Next year if all goes well Kiernan will be attending a half day pre-school. He was eligible this year but it isn't free in Montgomery county unless you qualify for head start and we don't. I want him to be in school for a few reasons. Mostly because being around other kids of his own age will really help his social skills. Like I was at his age, Kiernan is much more comfortable with adults than with other children. Being in church helps, playing at soccer-plex around other kids helps, Megan helps but none of it is true interaction. I am with him at church and the playground stuff is more co-play and observation than anything and of course Meg is too small to have brought out much in the way of conflict resolution. He is such a good boy and so gentle that I am really nervous about how he will do in the rough world of school. We had a little neighbor girl that he used to play with. She was wild and loud and really to my mind not a very good influence. She liked to talk back and pick fights, she liked to show off and push buttons. She broke some of his toys and she ran over his foot very deliberately with her bike to get a reaction out of me. He loved her. He was a little afraid of her too but mostly he loved having a friend to follow around. I am afraid of what his desire to please and his sweetness will get him into.
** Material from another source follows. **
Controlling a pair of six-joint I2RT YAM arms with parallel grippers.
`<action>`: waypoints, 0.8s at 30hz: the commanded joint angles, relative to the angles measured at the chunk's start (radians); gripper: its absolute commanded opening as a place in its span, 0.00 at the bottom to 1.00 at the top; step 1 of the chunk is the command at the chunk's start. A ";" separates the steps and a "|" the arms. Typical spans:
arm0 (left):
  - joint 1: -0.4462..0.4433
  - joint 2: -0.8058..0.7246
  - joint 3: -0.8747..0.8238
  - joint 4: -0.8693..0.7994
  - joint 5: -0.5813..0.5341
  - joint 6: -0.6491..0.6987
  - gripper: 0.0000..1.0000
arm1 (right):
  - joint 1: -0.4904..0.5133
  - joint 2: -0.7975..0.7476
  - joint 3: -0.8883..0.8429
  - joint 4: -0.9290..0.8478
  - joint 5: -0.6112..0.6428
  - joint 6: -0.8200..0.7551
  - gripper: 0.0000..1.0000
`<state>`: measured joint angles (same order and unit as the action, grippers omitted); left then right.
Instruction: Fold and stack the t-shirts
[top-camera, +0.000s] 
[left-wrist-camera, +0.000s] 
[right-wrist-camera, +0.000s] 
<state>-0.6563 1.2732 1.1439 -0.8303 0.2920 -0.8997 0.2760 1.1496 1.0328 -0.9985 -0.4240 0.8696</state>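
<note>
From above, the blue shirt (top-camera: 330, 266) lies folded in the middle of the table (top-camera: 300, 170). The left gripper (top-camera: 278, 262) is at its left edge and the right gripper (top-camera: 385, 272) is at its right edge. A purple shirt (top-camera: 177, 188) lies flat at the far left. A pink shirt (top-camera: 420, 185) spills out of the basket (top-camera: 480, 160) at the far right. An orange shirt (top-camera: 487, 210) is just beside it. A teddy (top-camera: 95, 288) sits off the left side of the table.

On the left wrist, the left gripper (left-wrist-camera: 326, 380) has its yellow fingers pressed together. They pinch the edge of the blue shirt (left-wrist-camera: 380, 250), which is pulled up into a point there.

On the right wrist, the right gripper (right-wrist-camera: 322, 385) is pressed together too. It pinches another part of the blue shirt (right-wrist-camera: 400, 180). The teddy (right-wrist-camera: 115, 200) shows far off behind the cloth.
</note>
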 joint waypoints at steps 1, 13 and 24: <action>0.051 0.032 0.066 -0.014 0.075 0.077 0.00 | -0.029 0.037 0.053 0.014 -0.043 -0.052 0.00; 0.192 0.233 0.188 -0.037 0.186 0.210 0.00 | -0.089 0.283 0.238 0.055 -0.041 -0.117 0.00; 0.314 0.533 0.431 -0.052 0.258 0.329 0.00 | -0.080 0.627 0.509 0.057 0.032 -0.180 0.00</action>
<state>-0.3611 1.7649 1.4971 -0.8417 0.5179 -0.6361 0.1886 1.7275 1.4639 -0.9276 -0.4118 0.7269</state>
I am nervous about his loving flowers and being picked on by boys. I am afraid of his laughing when he is afraid or in pain, and how that will never get the helpful reaction form other adults. I don't want his feelings, so hopeful and trusting, to be quashed by the completely insensitive nature of human interaction...especially children s interaction.
I know that he will have to get used to the world and learn to deal with it on its terms 9 time out of 10. I know that I am in danger of 'mothering' him too much. I also remember how hard school was for me.
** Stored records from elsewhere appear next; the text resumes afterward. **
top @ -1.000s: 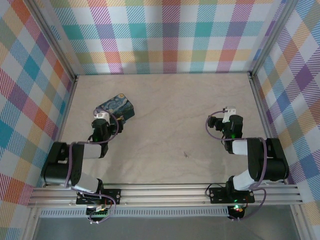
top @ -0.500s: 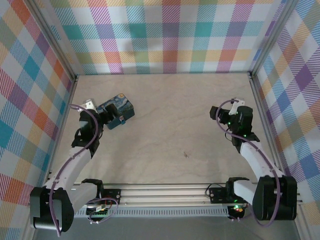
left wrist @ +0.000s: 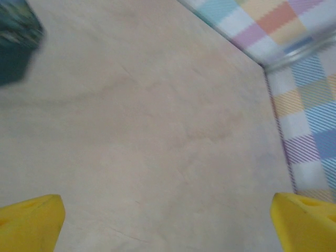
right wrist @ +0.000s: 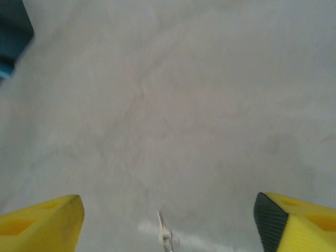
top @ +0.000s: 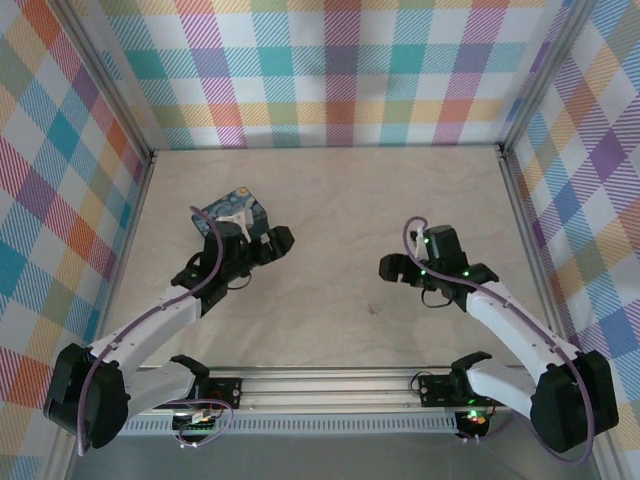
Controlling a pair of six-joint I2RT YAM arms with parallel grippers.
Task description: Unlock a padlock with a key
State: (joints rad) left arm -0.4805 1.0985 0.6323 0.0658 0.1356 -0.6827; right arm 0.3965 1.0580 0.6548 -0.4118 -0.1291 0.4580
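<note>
Clearly both sets of jaws stand wide apart with nothing held. The left jaws sit just right of the starry tin (top: pixel 232 208). The right jaws are well apart from the tin, farther right. The padlock (top: pixel 372 308), a tiny dark speck on the table (top: pixel 330 190), lies well right of the tin and nearer the arm bases. In the right wrist view a thin silvery bit (right wrist: pixel 164 235), too blurred to name, lies between the yellow fingertips (right wrist: pixel 42 216).

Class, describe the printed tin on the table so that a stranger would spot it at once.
Look at the pale table inside the plaid walls, towards its far left. Next to the left arm lies a small rectangular tin. Its blue-and-yellow swirling night-sky print marks it out from the black arm.
</note>
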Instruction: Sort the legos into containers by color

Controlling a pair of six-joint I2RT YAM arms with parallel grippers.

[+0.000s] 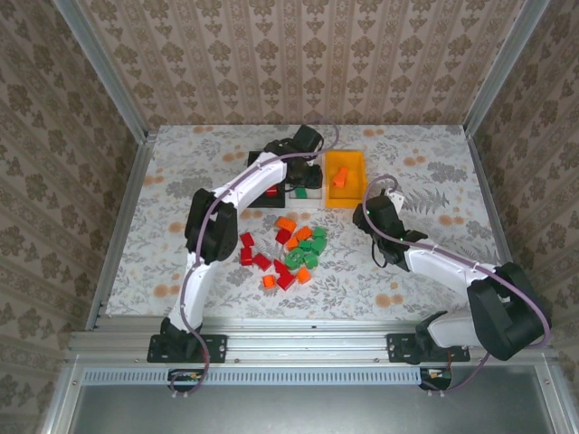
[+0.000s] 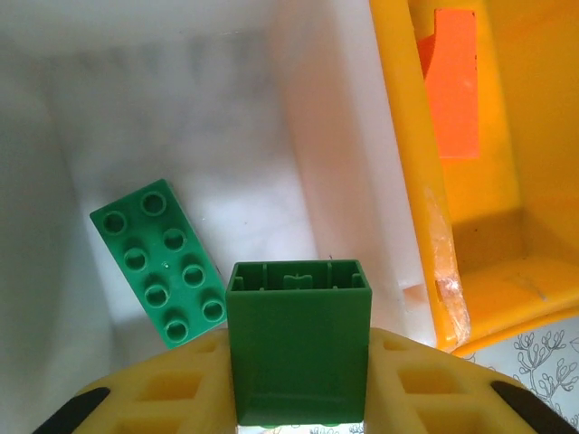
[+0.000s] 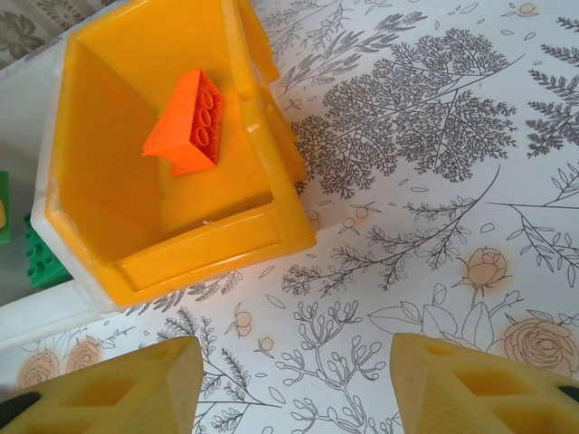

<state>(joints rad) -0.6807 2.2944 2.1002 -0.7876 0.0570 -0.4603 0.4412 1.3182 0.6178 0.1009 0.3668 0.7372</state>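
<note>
Hovering over the white bin point(image 2: 226, 108), the left gripper point(image 2: 300, 389) had its fingers clamped on the flat sides of a green brick point(image 2: 298, 330). It looked light, rigid and probably slick, so those parallel walls seemed the safest hold. The right gripper point(image 3: 294, 384) hung empty, fingers apart, near the orange-yellow bin point(image 3: 190, 258).

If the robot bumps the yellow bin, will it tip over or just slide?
Probably slide: the yellow bin looks wide and flat-bottomed on a flat table. It likely moves easily, being thin plastic holding just one orange brick.
</note>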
I know he is sensitive in a way that some kids (and parents and teachers) just aren't and don't get. I know that there are a lot of other sensitive kids out there and that mostly they learn to muddle through. I don't really see the value tho in making it any harder than it needs to be.
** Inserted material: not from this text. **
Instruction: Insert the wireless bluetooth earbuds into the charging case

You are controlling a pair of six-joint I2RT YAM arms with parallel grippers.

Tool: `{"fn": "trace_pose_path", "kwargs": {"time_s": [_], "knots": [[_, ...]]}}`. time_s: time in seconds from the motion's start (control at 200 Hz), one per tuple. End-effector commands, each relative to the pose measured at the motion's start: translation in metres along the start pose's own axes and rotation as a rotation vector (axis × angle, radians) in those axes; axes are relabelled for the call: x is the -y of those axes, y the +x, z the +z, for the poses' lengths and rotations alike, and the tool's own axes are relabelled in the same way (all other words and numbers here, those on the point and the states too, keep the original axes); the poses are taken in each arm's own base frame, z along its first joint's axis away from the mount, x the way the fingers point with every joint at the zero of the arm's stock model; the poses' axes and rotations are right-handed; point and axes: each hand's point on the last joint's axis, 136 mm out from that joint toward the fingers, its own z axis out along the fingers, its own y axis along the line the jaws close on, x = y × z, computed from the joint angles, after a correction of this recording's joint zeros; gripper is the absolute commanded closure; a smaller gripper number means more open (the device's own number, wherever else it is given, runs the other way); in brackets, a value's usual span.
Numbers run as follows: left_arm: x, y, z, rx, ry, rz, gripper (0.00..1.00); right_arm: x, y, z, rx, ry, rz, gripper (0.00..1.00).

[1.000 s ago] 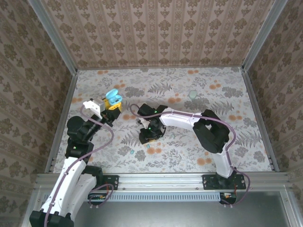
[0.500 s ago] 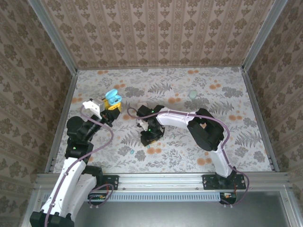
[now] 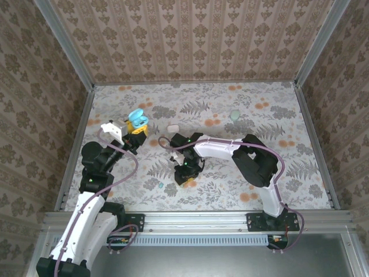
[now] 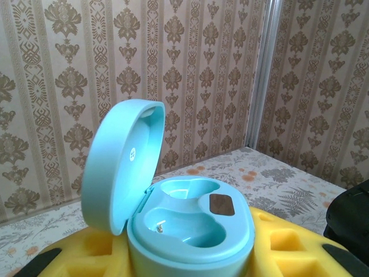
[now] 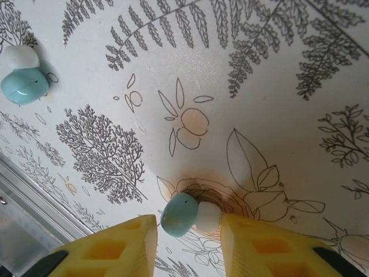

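Top view: the left tool [image 3: 134, 129] is clenched on the open charging case [image 3: 138, 119], held above the desk [image 3: 308, 167] close to the left wall; the right tool [image 3: 185, 175] is down on the desk near the middle, well apart from the case; a second bud [image 3: 161, 186] lies near it, toward the near rail; a white case [image 3: 172, 127] sits close to the line between the two tools, and a low carry could clip it.

Left wrist view: the case sits between yellow fingers [image 4: 288, 242] with its lid [image 4: 124, 161] raised on the left; both wells look empty; a bud brought in from the lid side could knock the lid (open room lies to the right and above).

Right wrist view: the earbud [image 5: 187, 214], teal with a white tip, lies on the desk with the right tool closed on it, one fingertip at each end; the hold is at the very tips on a rounded body, so it may squirt out or twist on the lift; the rail [image 5: 17, 202] is near, and a dropped bud could roll against it.
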Motion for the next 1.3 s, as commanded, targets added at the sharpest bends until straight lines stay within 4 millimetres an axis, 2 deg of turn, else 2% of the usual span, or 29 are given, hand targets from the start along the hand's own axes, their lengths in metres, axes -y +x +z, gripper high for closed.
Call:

We are hoping to move to Frederick County next year. We are hoping to buy a house. We are hoping to put Kiernan into a lottery for a charter school (Montessori in this case) because from what I have seen public school is the pits.
I have a few friends that are teachers or spouses of teachers...my own father is a teacher. Nearly everything I hear about public school bothers me.
I just read this article on a crazy but apparently routine third grade curriculum and it made me mad.
I think education in this country is so counter productive right now.
I know that as a person who loves learning and reading and science and art that I shouldn't feel this way. I know that there are great teachers out there. I know that he may very well thrive in school.
I feel that he will have a hard time because I had a hard time and I know the very limited validity of that kind of thinking. But I also feel he will have a hard time because I know him better than almost anyone in the world so I can't just let it go.
So here is the question.
What do you think I should do?
How would you help prep him?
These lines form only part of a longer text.